▶ [Activity]: Reprint the full listing exactly.

▶ [Recorded data]:
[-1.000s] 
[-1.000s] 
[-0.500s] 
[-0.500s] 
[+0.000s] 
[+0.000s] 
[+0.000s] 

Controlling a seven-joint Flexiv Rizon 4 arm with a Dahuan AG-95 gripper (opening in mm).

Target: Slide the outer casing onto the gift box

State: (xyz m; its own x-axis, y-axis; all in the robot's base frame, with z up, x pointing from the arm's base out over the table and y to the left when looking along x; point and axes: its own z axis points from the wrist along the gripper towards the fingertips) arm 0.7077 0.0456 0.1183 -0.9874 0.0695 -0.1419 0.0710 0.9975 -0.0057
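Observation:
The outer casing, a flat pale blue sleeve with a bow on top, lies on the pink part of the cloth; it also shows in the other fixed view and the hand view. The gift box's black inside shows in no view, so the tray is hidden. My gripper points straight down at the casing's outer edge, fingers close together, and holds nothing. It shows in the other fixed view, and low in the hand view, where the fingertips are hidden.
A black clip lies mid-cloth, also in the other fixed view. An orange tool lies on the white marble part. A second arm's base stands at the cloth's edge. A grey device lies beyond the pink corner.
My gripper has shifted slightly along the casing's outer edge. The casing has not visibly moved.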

▶ [Task answer]:
[-1.000s] 
[-1.000s] 
[-0.500s] 
[-0.500s] 
[+0.000s] 
[+0.000s] 
[+0.000s] 

Controlling a seven-joint Flexiv Rizon 4 arm with a Dahuan AG-95 gripper (opening in mm).

Target: Slide the outer casing onto the gift box

State: (xyz m; its own x-axis, y-axis; all in the robot's base frame, with z up, x pointing from the arm's base out over the table and y to the left when looking along x; point and axes: its own z axis points from the wrist along the gripper towards the fingertips) arm 0.7077 0.0456 0.1183 -0.9874 0.0695 -0.1419 0.0710 0.9975 -0.0057
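Observation:
The outer casing, a flat pale blue sleeve with a bow on top, lies on the pink part of the cloth; it also shows in the other fixed view and the hand view. The gift box's black inside shows in no view, so the tray is hidden. My gripper points straight down at the casing's outer edge, fingers close together, and holds nothing. It shows in the other fixed view, and low in the hand view, where the fingertips are hidden.
A black clip lies mid-cloth, also in the other fixed view. An orange tool lies on the white marble part. A second arm's base stands at the cloth's edge. A grey device lies beyond the pink corner.
My gripper has shifted slightly along the casing's outer edge. The casing has not visibly moved.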

This answer has been written out in full.